“Consistent hash is designed to address distributed caching, not only to hash, but also to move data as little as possible when a server goes down. It is therefore widely used for routing functions in state services.”

01 Routing algorithm of distributed system

Suppose you have a push message system with the following simple architecture

The device access layer not only receives device login and logout status commands, but also pushes developer messages to devices. At this time, the device access layer needs to maintain the status information of the device (of course, you can separate a state service to maintain these information, requiring that this part must have less code update, the specific reason to think about oh =_=). At this time, each server in the device access layer retains a cache of status information of a batch of devices. Which server should the device connect to to obtain data, and to which server should the messages of the middle layer be pushed? So this is a consistent hash algorithm.

02 What is the Consistent Hash Algorithm

Consistent hash consists of objects, resources, algorithms, and machines. What it does is: the object uses an algorithm to determine which machine to connect to. In the preceding system, the device ID (userID) is the object. Its corresponding state data (cache) is a resource. A server is a machine.

  


In a consistent hash algorithm, these resources form a closed loop, and each machine holds a resource segment, each resource segment corresponds to a batch of objects/devices. In this way, if a machine dies, its corresponding resources are transferred to the nearest machine X, and the device corresponding to the Dead Server is connected to machine X.

Now assume that the devices corresponding to these four resource segments have a large difference in activity. For example, the devices corresponding to resource segments 1 and 2 are particularly active, while resource segments 3 and 4 have little activity. In this way, machine 1-2 needs to store a large number of state data, while machine 3-4 has a large number of vacant, which is obviously unreasonable. The improved consistent hash algorithm works like this: instead of each machine holding a contiguous resource segment, each machine holds a partial resource segment of multiple regions. For example, machine 1 stores 1/4 of each resource segment, machine 2 stores 1/4 of each resource segment, and machine 3 and 4 do the same. In this way, even if there are hot spots in individual number segments, they will be evenly distributed to different machines.

  


03 Application of Consistent Hash in the system

The concept and improvement of consistent hash have been introduced above. In system practice, we have a large number of users, often more than one cluster. Here’s how we use consistency hashing:

First, select the corresponding cluster according to the number segment, which is configurable

After the cluster is determined, the device is matched to an instance of the server based on the consistent hash (multiple device access layer instances are deployed on each server (1). Each instance holds more scattered state information; 2. Service gc issues will be alleviated)

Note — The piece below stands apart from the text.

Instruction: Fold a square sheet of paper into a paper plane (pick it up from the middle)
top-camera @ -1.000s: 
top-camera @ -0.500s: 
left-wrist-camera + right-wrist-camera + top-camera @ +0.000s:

Create a virtual node for the machine: reverse the order of users (scramble the previous consecutive userids) to form a new resource segment. The virtual server node is created

Record the number of devices that each server locks. If machine A fails, select the machine with the least number of devices to accept kicked-device

04 Not all cases are suitable for consistent hash

The principles and practices of consistent Hash have been introduced above, but not all services are suitable for routing with consistent Hash. For example, in the message push system in Section 01, the middle layer is stateless. The developer access layer can request any machine of Cluter-A, and it can send the message asynchronously to MQ after completing basic verification without waiting for the result to return directly. The device access layer is stateful and cannot tolerate high latency. Therefore, it is better to select server-instance with consistent Hash and communicate through TCP/UDP.